#### EXERCISE GOAL
Once you reach the line that holds "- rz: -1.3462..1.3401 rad" in the listing below, output it and every line after it through the line that holds "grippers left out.", word for word.

#### AVAILABLE DATA
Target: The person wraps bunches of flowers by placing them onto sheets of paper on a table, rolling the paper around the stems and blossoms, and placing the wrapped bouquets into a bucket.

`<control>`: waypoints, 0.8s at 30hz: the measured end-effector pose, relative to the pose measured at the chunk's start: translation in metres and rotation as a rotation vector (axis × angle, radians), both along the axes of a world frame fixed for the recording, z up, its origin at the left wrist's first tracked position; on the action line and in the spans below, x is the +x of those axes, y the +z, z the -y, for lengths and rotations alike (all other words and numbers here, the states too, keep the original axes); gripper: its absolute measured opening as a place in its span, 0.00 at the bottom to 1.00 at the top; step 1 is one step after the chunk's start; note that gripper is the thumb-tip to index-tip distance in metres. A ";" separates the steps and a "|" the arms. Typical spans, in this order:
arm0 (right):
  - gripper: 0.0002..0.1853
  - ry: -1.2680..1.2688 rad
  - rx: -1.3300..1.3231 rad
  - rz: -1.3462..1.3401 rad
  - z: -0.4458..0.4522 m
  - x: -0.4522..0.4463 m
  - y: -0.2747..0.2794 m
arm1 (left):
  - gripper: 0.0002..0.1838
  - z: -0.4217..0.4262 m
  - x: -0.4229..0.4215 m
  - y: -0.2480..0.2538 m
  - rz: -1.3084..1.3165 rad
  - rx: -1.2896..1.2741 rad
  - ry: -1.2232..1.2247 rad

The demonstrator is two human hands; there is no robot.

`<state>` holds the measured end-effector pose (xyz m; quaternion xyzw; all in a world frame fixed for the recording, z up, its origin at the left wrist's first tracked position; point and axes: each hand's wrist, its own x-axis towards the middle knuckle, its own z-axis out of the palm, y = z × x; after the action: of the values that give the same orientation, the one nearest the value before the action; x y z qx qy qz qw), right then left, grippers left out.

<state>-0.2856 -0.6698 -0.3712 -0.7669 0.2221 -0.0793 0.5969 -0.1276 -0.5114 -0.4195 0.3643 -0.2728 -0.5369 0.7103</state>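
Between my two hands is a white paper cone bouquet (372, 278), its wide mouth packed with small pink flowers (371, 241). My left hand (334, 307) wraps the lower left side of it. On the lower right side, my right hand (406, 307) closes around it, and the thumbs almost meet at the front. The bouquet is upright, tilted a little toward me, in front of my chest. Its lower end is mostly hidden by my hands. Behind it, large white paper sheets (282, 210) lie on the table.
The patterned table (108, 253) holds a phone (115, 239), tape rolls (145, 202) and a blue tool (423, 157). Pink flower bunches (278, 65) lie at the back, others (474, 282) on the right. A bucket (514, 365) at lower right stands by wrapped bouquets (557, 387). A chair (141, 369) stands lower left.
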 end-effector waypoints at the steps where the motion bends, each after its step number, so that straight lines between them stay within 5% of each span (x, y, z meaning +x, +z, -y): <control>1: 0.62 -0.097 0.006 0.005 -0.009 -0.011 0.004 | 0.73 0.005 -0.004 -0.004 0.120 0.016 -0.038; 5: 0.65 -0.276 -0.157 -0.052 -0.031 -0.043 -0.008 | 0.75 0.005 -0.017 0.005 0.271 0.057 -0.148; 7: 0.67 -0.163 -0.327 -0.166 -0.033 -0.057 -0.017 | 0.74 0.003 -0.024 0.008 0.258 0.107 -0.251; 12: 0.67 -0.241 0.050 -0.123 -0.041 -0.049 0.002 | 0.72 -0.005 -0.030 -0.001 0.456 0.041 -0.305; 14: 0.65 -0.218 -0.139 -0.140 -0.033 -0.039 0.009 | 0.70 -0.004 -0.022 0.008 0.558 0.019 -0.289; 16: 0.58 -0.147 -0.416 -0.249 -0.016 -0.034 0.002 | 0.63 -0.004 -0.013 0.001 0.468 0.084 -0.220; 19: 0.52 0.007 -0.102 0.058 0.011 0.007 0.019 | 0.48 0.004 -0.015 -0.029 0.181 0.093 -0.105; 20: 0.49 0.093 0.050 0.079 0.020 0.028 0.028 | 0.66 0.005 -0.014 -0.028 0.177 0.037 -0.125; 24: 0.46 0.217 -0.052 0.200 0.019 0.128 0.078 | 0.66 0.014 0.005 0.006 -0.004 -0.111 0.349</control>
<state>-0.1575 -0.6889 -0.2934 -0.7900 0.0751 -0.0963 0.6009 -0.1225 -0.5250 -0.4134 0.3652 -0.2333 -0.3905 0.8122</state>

#### EXERCISE SOLUTION
  - rz: -1.3462..1.3401 rad
  - z: -0.4458..0.4522 m
  - x: -0.4522..0.4463 m
  - y: -0.2747..0.2794 m
arm1 (left):
  - gripper: 0.0002..0.1838
  - z: -0.4217..0.4262 m
  - x: -0.4229..0.4215 m
  - y: -0.2480..0.2538 m
  - rz: -1.3084..1.3165 rad
  - rx: -1.2896..1.2741 rad
  - ry: -1.2232..1.2247 rad

The demonstrator is two human hands; there is no robot.

`<state>` holds the measured end-effector pose (xyz m; quaternion xyzw; all in a world frame fixed for the recording, z up, its origin at the left wrist's first tracked position; point and axes: each hand's wrist, its own x-axis towards the middle knuckle, its own z-axis out of the palm, y = z × x; after the action: of the values that give the same orientation, the one nearest the value before the action; x y z qx qy qz qw), right then left, grippers left out.

The output above is the complete answer.